About the issue subject: finally found the nature of this problem (it also happened to me sometimes) when it sais - pairing succesfully, but Home app still not added the accessory: this is again mDNS. The thing is, we setup mDNS immediately after sending pair-setup response. Sometimes mDNS changed even before the controller propertly proceess the response message. And it resets the context and keeps pairing again. In HomekitADK they config mDNS on the encrypted message handler, so the pairing is infact completed and we can switch mDNS to non-discoverabe. Tested this thing successfully

[EuVan]

Hi all. Do you have any solution or workaround for this issue? I got similar behavior with one of my devices. In device log after step 3/3 device reports mDNS activation, and after successful pairing and verification it removes pairing due to new client connection. iOS device was unlocked and Home app run during pairing. The only suspicious thing - I previously removed this device while Home app was reporting that device don’t respond. I don’t understand who triggers such behavior, because I tried to erase flash and fill new firmware, but it doesn’t help.

[d4rkmen]

Hi all. Do you have any solution or workaround for this issue? I got similar behavior with one of my devices. In device log after step 3/3 device reports mDNS activation, and after successful pairing and verification it removes pairing due to new client connection

This is the way it happened with me too. Try out my PR (alt mdns impl+ paired status update @ first crypted message from the controller)

[maximkulkin]

Are you guys building it with idf.py tool or CMake? I recently found out that CMake config is broken. Try building it with Make

[EuVan]

Are you guys building it with idf.py tool or CMake? I recently found out that CMake config is broken. Try building it with Make

I always build with Make but get same results. Why do you suppose the issue appears in build time?

[maximkulkin]

I just have a person contacting me via email with a problem that ESP32 accessory was loosing all pairings after a reset. And the reason was incorrectly set (actually, hardcoded incorrect value) HOMEKIT_SPI_FLASH_BASE_ADDR in CMake config. And the way it behaved is quite strange as it did not fail writes to incorrect address and subsequent reads worked correctly, but after reset everything was lost. So it makes me think it somehow cached in memory. But I do not have any confidence it will stay in memory indefinitely, so it might very well exhibit behavior above.

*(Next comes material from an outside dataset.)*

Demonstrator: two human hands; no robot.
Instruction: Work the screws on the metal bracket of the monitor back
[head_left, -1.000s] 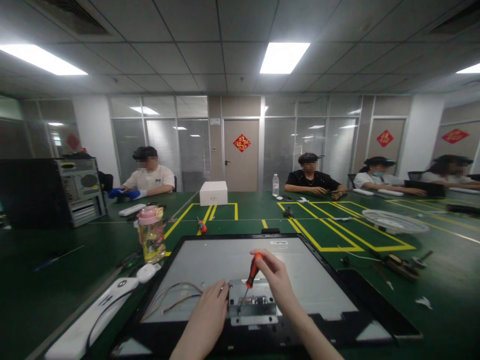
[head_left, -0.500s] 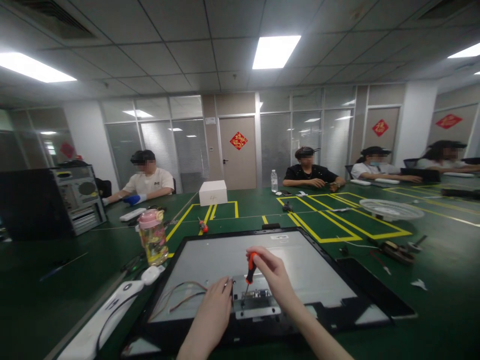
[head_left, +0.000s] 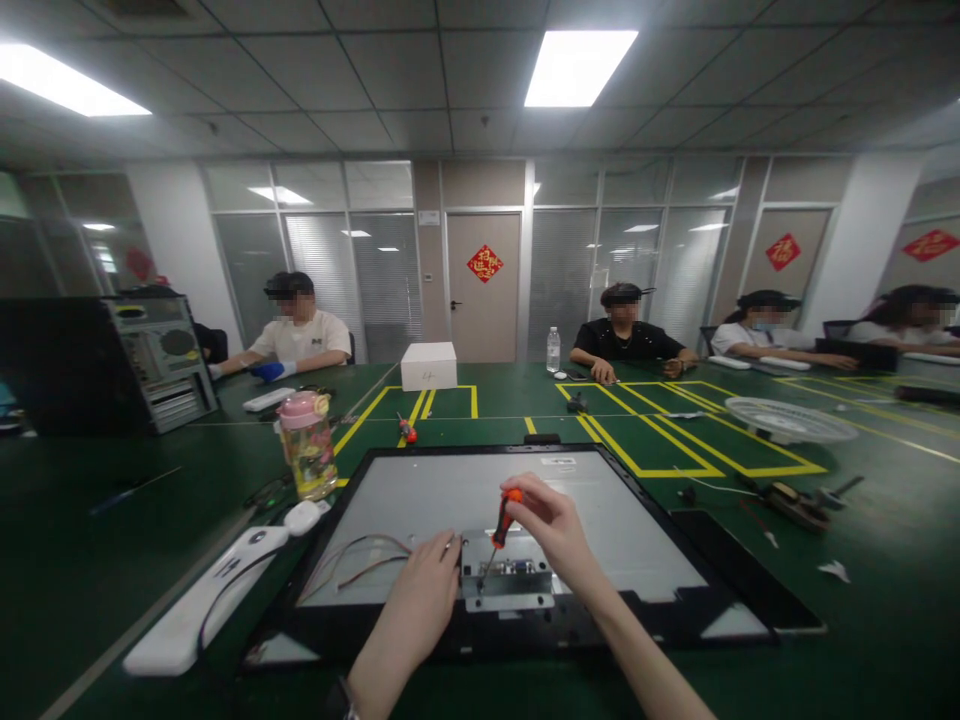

Can you check logs on which address it uses to write HomeKit data to? You can see message like

Formatting HomeKit storage at 0x200000

on a freshly erased and flashed module.

[EuVan]

I just have a person contacting me via email with a problem that ESP32 accessory was loosing all pairings after a reset. And the reason was incorrectly set (actually, hardcoded incorrect value) HOMEKIT_SPI_FLASH_BASE_ADDR in CMake config. And the way it behaved is quite strange as it did not fail writes to incorrect address and subsequent reads worked correctly, but after reset everything was lost. So it makes me think it somehow cached in memory. But I do not have any confidence it will stay in memory indefinitely, so it might very well exhibit behavior above.

Can you check logs on which address it uses to write HomeKit data to? You can see message like

Formatting HomeKit storage at 0x200000

on a freshly erased and flashed module.

Checked this and found following: HomeKit: Formatting HomeKit storage at 0x100000. Also I tried to fetch PR from d4arkmen and it helped. I tried to pair only once which is not representative enough but I previously spent two evening trying to solve this issue and was happy to found any solution to continue development. If I find any side effects or issues I'll give you to know. One strange thing I observed is that when I flashed another module with same firmware and turned it on, Home app could not connect to currently paired device reporting it is inaccessible. I checked accessory ID's in logs and they were different. I previously met this issue from time to time so I don't think it is related to PR I fetched, but it could be related to mDNS and root cause of the issue we discuss.